Con la llegada de los capitancitos se había producido en la ciudad y en la casa el oscurecimiento, o mejor el empalidecimiento de los cadetes. Jonás no recordaba si había anotado ya esto en su memorial, y repasaba páginas para cerciorarse. En cualquier caso, tampoco le parecía mal repetirlo:

los cadetes de la Academia de Caballería habían sido épicos en la ciudad hasta que aparecieron los épicos de verdad, los héroes, los guerreros, los heridos, y las mujeres se dedicaron a éstos, «con esa aproximación de las mujeres al vencedor», como dijera alguien, aunque el vencedor sea perdedor.

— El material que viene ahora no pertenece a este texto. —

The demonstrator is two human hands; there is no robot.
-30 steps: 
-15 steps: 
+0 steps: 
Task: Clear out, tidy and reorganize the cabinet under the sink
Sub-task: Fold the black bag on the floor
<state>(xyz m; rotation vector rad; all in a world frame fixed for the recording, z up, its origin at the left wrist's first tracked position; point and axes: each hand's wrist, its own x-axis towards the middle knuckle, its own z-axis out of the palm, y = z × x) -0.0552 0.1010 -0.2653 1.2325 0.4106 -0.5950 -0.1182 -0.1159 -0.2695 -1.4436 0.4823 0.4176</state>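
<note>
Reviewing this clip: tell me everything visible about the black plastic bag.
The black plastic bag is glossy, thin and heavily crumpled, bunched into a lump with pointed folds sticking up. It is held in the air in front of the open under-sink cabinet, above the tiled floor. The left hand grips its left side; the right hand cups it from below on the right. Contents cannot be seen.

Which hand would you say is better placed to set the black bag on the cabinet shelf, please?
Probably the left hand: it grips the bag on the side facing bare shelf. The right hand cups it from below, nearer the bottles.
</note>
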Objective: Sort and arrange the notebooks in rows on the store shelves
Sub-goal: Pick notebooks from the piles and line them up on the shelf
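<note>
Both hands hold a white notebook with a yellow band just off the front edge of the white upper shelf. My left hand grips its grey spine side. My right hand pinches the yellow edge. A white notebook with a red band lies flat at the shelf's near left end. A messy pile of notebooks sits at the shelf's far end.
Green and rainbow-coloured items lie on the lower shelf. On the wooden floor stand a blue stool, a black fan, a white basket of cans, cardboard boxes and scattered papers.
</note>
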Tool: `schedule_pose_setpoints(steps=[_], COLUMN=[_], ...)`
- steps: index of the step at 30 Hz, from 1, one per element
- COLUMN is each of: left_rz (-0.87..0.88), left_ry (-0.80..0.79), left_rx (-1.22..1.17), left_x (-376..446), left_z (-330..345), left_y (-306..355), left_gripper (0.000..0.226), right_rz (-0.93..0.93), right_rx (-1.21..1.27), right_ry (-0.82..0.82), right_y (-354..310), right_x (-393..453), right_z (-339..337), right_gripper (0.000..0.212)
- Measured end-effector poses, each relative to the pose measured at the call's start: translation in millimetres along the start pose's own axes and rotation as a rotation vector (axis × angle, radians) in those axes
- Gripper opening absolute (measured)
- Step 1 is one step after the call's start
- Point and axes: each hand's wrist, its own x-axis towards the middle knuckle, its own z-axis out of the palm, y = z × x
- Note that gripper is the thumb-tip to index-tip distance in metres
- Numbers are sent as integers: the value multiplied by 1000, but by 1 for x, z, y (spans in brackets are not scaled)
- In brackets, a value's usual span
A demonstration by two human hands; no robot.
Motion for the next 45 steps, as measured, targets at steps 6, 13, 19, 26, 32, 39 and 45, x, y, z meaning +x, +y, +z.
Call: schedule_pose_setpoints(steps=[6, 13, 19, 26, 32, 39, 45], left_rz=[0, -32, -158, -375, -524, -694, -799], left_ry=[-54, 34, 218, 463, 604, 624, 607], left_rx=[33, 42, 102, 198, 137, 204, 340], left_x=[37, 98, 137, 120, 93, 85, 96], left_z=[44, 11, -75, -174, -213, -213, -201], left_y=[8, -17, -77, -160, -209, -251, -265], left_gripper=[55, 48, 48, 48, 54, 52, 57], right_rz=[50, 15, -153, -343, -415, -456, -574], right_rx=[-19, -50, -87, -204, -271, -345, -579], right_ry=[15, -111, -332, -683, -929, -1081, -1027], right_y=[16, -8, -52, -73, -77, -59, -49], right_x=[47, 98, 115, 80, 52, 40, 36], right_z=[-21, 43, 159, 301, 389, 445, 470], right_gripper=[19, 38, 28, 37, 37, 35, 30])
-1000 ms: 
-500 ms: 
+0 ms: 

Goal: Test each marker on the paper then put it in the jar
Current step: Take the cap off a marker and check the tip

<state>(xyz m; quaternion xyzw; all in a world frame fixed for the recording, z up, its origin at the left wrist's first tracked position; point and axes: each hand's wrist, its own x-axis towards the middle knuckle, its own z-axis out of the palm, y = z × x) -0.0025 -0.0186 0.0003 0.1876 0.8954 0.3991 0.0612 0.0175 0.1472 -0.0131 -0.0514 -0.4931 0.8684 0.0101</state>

Dentro del palacete de los Hernández se reprodujo el fenómeno social en miniatura. Los cadetes, aquellos guerreros en maqueta, se replegaron a un segundo plano, o desaparecieron completamente, u optaron, los menos, por el enfrentamiento directo y la exacerbación de su estatus, de modo que paseaban insignias y espadas, bigotes rubios y brillos, por la calle de Santiago, en claro y dominical desafío a los africanistas, de quien Pencos dijo una vez, en casa de los Hernández, que no eran militares de formación, sino improvisados, forajidos, aventureros. Y se lo dijo, naturalmente, a la tía Algadefina.

Pero la tensión y la pugna entre cadetes y africanistas era cada día más visible y peligrosa en las mañanas del bar Cantábrico, en la calle de Santiago, en los soportales de la plaza Mayor, en las casas que recibían a unos y otros, o a unos o a otros, pues había familias bien que se decantaban por los cadetes, por un cadete ya comprometido en matrimonio con la niña, y otras familias que lo hacían por los guerreros (patriotismo, gusto de la novedad, fascinación, etc.). La casa de los Hernández era de las pocas donde entraban unos y otros indiscriminadamente, pero mientras los africanistas convertían aquello en un campamento de guerra, como más o menos se ha descrito, los cadetes exageraban/estilizaban su posible dandismo militar, su condición estudiosa y galante, su entender la guerra como un álgebra más que como un aroma muerto y vivo de hombre herido y borracho, que era lo que iba llenando el palacete.

Lo que se iba viendo era que el duelo entre unos y otros estaba cada día más claro en aquella casa. Unos y otros se disputaban silenciosamente las mujeres y la gloria.